Try it: Return every line of the data below, exactly.

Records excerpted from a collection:

+++

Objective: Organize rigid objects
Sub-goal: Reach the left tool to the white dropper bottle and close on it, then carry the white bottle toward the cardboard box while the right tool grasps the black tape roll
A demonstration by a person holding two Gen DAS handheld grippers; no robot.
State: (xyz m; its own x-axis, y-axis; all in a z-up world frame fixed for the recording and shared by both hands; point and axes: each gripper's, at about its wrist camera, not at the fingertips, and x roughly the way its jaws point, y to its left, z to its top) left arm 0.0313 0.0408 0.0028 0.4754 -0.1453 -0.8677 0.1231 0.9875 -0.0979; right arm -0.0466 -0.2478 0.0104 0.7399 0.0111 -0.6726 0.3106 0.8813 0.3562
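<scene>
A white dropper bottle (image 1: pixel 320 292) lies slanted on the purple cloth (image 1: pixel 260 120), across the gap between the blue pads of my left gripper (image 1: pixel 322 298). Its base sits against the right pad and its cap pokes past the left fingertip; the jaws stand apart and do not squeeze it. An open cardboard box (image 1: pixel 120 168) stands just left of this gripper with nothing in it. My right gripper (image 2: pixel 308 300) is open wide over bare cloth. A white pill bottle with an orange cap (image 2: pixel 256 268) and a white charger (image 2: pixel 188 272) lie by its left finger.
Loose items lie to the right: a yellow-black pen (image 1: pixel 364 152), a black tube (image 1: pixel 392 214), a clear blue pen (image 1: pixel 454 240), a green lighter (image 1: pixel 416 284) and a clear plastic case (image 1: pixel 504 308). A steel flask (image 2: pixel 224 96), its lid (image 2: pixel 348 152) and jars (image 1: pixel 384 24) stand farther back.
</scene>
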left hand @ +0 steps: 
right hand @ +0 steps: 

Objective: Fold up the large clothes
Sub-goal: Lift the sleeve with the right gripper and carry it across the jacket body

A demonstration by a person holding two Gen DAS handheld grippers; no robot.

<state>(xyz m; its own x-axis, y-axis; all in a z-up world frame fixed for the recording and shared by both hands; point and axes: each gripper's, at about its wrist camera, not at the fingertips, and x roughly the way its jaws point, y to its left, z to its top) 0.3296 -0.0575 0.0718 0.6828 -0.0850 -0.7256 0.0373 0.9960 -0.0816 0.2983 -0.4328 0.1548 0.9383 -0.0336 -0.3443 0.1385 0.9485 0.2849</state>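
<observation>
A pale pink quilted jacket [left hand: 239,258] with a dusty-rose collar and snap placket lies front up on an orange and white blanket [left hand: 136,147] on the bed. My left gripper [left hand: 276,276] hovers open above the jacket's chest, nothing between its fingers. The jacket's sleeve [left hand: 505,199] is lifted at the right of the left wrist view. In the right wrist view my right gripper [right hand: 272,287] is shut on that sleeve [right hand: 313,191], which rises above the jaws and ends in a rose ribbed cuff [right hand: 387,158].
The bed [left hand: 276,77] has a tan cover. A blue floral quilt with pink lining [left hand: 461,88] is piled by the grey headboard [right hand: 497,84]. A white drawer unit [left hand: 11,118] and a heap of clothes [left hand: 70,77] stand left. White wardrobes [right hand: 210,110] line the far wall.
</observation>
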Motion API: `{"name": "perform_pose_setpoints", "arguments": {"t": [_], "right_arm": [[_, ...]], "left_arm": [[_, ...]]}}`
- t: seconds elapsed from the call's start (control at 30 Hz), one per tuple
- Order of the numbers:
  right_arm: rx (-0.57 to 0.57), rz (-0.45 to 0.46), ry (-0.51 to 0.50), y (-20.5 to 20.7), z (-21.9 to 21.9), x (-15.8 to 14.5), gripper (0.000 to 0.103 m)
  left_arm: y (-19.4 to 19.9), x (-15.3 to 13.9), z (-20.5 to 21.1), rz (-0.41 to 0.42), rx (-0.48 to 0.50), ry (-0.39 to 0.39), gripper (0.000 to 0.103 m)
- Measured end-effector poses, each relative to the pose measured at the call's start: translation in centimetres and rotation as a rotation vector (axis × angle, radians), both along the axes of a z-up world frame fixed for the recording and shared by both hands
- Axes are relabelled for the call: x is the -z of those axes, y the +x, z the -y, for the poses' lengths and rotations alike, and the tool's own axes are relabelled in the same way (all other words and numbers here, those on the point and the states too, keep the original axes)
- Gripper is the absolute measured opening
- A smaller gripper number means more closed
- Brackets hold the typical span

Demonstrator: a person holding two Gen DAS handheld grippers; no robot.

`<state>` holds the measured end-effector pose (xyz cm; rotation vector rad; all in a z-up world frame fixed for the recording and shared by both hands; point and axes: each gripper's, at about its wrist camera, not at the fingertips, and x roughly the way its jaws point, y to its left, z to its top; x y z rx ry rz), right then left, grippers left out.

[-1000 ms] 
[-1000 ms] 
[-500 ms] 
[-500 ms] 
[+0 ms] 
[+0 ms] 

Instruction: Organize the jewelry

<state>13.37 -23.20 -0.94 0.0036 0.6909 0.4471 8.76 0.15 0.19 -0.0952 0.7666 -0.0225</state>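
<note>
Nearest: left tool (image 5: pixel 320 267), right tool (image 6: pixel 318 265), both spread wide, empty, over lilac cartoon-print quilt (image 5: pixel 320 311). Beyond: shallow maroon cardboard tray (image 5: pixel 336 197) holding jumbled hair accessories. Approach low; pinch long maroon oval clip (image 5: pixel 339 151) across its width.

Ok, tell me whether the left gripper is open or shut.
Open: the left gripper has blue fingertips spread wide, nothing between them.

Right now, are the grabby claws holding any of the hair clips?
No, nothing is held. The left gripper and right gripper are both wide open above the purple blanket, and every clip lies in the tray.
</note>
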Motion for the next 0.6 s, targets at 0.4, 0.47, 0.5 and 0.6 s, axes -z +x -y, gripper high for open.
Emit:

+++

Your solution:
Objective: Organize rigid objects
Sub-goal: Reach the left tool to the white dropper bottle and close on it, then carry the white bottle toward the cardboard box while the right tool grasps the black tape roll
A demonstration by a person holding two Gen DAS handheld grippers; no robot.
State: (xyz m; its own x-axis, y-axis; all in a z-up world frame fixed for the recording and shared by both hands; point and axes: each gripper's, at about its wrist camera, not at the fingertips, and x roughly the way its jaws point, y to its left, z to its top) left arm 0.0313 0.0408 0.0028 0.4754 -0.1453 -0.8677 0.1231 0.9875 -0.0979; right arm -0.0466 -0.2478 0.0104 0.7399 0.0111 -0.6726 0.3106 0.8813 0.3562
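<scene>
A white dropper bottle (image 1: pixel 320 292) lies slanted on the purple cloth (image 1: pixel 260 120), across the gap between the blue pads of my left gripper (image 1: pixel 322 298). Its base sits against the right pad and its cap pokes past the left fingertip; the jaws stand apart and do not squeeze it. An open cardboard box (image 1: pixel 120 168) stands just left of this gripper with nothing in it. My right gripper (image 2: pixel 308 300) is open wide over bare cloth. A white pill bottle with an orange cap (image 2: pixel 256 268) and a white charger (image 2: pixel 188 272) lie by its left finger.
Loose items lie to the right: a yellow-black pen (image 1: pixel 364 152), a black tube (image 1: pixel 392 214), a clear blue pen (image 1: pixel 454 240), a green lighter (image 1: pixel 416 284) and a clear plastic case (image 1: pixel 504 308). A steel flask (image 2: pixel 224 96), its lid (image 2: pixel 348 152) and jars (image 1: pixel 384 24) stand farther back.
</scene>
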left hand @ +0 steps: 
right hand @ +0 steps: 

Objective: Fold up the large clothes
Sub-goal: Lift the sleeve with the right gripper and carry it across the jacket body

A demonstration by a person holding two Gen DAS handheld grippers; no robot.

<state>(xyz m; its own x-axis, y-axis; all in a z-up world frame fixed for the recording and shared by both hands; point and axes: each gripper's, at about its wrist camera, not at the fingertips, and x roughly the way its jaws point, y to its left, z to its top) 0.3296 -0.0575 0.0718 0.6828 -0.0850 -0.7256 0.0373 0.9960 -0.0816 0.2983 -0.4328 0.1548 0.9383 -0.0336 -0.3443 0.1385 0.9485 0.2849</state>
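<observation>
A pale pink quilted jacket [left hand: 239,258] with a dusty-rose collar and snap placket lies front up on an orange and white blanket [left hand: 136,147] on the bed. My left gripper [left hand: 276,276] hovers open above the jacket's chest, nothing between its fingers. The jacket's sleeve [left hand: 505,199] is lifted at the right of the left wrist view. In the right wrist view my right gripper [right hand: 272,287] is shut on that sleeve [right hand: 313,191], which rises above the jaws and ends in a rose ribbed cuff [right hand: 387,158].
The bed [left hand: 276,77] has a tan cover. A blue floral quilt with pink lining [left hand: 461,88] is piled by the grey headboard [right hand: 497,84]. A white drawer unit [left hand: 11,118] and a heap of clothes [left hand: 70,77] stand left. White wardrobes [right hand: 210,110] line the far wall.
</observation>
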Motion API: `{"name": "perform_pose_setpoints", "arguments": {"t": [_], "right_arm": [[_, ...]], "left_arm": [[_, ...]]}}`
- t: seconds elapsed from the call's start (control at 30 Hz), one per tuple
- Order of the numbers:
  right_arm: rx (-0.57 to 0.57), rz (-0.45 to 0.46), ry (-0.51 to 0.50), y (-20.5 to 20.7), z (-21.9 to 21.9), x (-15.8 to 14.5), gripper (0.000 to 0.103 m)
  left_arm: y (-19.4 to 19.9), x (-15.3 to 13.9), z (-20.5 to 21.1), rz (-0.41 to 0.42), rx (-0.48 to 0.50), ry (-0.39 to 0.39), gripper (0.000 to 0.103 m)
- Measured end-effector poses, each relative to the pose measured at the call's start: translation in centimetres and rotation as a rotation vector (axis × angle, radians), both along the axes of a z-up world frame fixed for the recording and shared by both hands
- Axes are relabelled for the call: x is the -z of those axes, y the +x, z the -y, for the poses' lengths and rotations alike, and the tool's own axes are relabelled in the same way (all other words and numbers here, those on the point and the states too, keep the original axes)
- Gripper is the absolute measured opening
- A smaller gripper number means more closed
- Brackets hold the typical span

Demonstrator: a person holding two Gen DAS handheld grippers; no robot.

`<state>` holds the measured end-effector pose (xyz cm; rotation vector rad; all in a z-up world frame fixed for the recording and shared by both hands; point and axes: each gripper's, at about its wrist camera, not at the fingertips, and x roughly the way its jaws point, y to its left, z to its top; x y z rx ry rz), right then left, grippers left out.

[-1000 ms] 
[-1000 ms] 
[-500 ms] 
[-500 ms] 
[+0 ms] 
[+0 ms] 

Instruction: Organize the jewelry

<state>13.37 -23.20 -0.94 0.0036 0.6909 0.4471 8.76 0.15 0.19 -0.0952 0.7666 -0.0225</state>
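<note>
Nearest: left tool (image 5: pixel 320 267), right tool (image 6: pixel 318 265), both spread wide, empty, over lilac cartoon-print quilt (image 5: pixel 320 311). Beyond: shallow maroon cardboard tray (image 5: pixel 336 197) holding jumbled hair accessories. Approach low; pinch long maroon oval clip (image 5: pixel 339 151) across its width.

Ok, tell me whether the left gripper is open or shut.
Open: the left gripper has blue fingertips spread wide, nothing between them.

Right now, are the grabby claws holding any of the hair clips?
No, nothing is held. The left gripper and right gripper are both wide open above the purple blanket, and every clip lies in the tray.
</note>
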Motion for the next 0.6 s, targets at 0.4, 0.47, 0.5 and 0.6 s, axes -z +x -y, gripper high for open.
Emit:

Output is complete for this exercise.